__Work required__.
Only lines that contain the word "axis" are to be returned from the data below.

__Given data__.
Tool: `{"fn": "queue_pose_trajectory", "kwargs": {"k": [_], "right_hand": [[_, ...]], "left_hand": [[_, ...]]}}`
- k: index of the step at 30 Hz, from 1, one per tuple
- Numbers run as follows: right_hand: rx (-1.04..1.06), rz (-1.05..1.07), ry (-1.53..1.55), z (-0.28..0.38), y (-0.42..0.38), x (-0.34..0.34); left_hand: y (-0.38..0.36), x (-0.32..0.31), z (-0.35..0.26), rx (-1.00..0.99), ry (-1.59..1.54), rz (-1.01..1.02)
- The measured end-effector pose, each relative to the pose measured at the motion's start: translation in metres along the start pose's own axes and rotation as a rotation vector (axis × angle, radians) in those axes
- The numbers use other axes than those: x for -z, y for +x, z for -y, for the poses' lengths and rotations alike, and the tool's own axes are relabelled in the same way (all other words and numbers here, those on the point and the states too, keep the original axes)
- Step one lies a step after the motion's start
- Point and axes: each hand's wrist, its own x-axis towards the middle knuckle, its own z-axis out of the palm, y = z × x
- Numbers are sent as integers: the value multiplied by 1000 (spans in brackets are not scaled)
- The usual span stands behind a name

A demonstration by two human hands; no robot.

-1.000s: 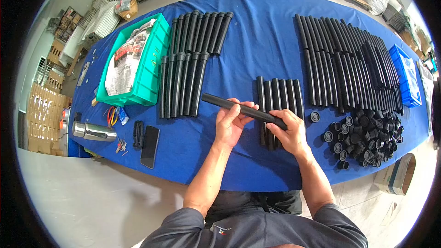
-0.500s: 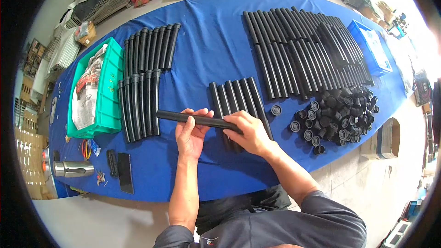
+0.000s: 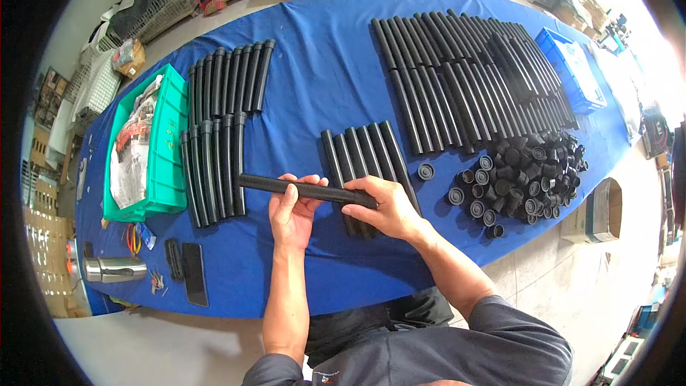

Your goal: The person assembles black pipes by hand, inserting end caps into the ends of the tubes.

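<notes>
A black plastic tube [image 3: 264, 184] lies roughly level across both hands above the table. My left hand [image 3: 291, 211] is closed around its middle, thumb on the near side. Gripping the right end is my right hand [image 3: 382, 206], whose fingers cover that end. Behind and partly under my right hand, several bare tubes [image 3: 355, 150] lie side by side on the cloth. To the right of them sits a single black cap [image 3: 426, 171], near a heap of black caps [image 3: 525, 182].
Capped tubes [image 3: 218, 164] lie in two rows at left, beside a green crate [image 3: 168, 139] with paper inside. Many more tubes [image 3: 457, 78] fill the back right, near a blue crate [image 3: 572, 71]. A phone [image 3: 194, 274] and steel flask [image 3: 114, 269] lie front left on the blue cloth [image 3: 321, 50].
The view has shifted slightly. Both hands still hold the tube in nearly the same place, with the right fingers a little more drawn in around its end.
</notes>
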Motion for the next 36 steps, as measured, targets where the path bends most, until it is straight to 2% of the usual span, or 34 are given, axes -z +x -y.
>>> {"fn": "queue_pose_trajectory", "kwargs": {"k": [19, 31, 36], "right_hand": [[43, 78, -45, -11, -1, 3], [38, 26, -69, -10, -1, 1], [-151, 30, 111, 5, 0, 8]], "left_hand": [[-1, -4, 2, 13, 29, -36], [-1, 1, 4, -9, 41, 5], [-3, -9, 3, -31, -41, 27]]}}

__Response__.
- The measured end-effector pose, each relative to the pose measured at the motion's start: translation in metres along the start pose's own axes and rotation as a rotation vector (axis × angle, radians) in those axes
- Point and axes: each hand's wrist, its own x-axis towards the middle knuckle, its own z-axis out of the palm, y = z × x

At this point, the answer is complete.